Prompt » Nothing but the text should be carried over: reproduce all the data exactly and leave out every image.

Provided data »
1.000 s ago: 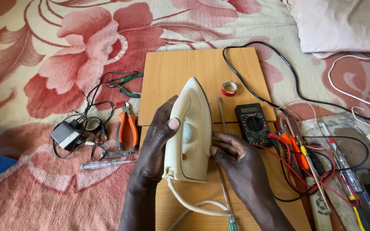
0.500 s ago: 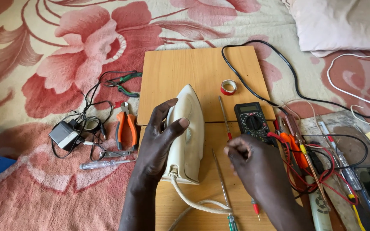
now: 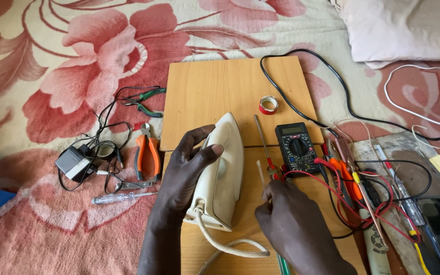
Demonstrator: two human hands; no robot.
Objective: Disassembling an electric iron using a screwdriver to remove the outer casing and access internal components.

Answer box »
1.000 s ago: 
0.500 s ago: 
now: 
Demonstrator: two human hands; no robot.
Objective: Disassembling an electric iron using a screwdriver to remove the outer casing and access internal components.

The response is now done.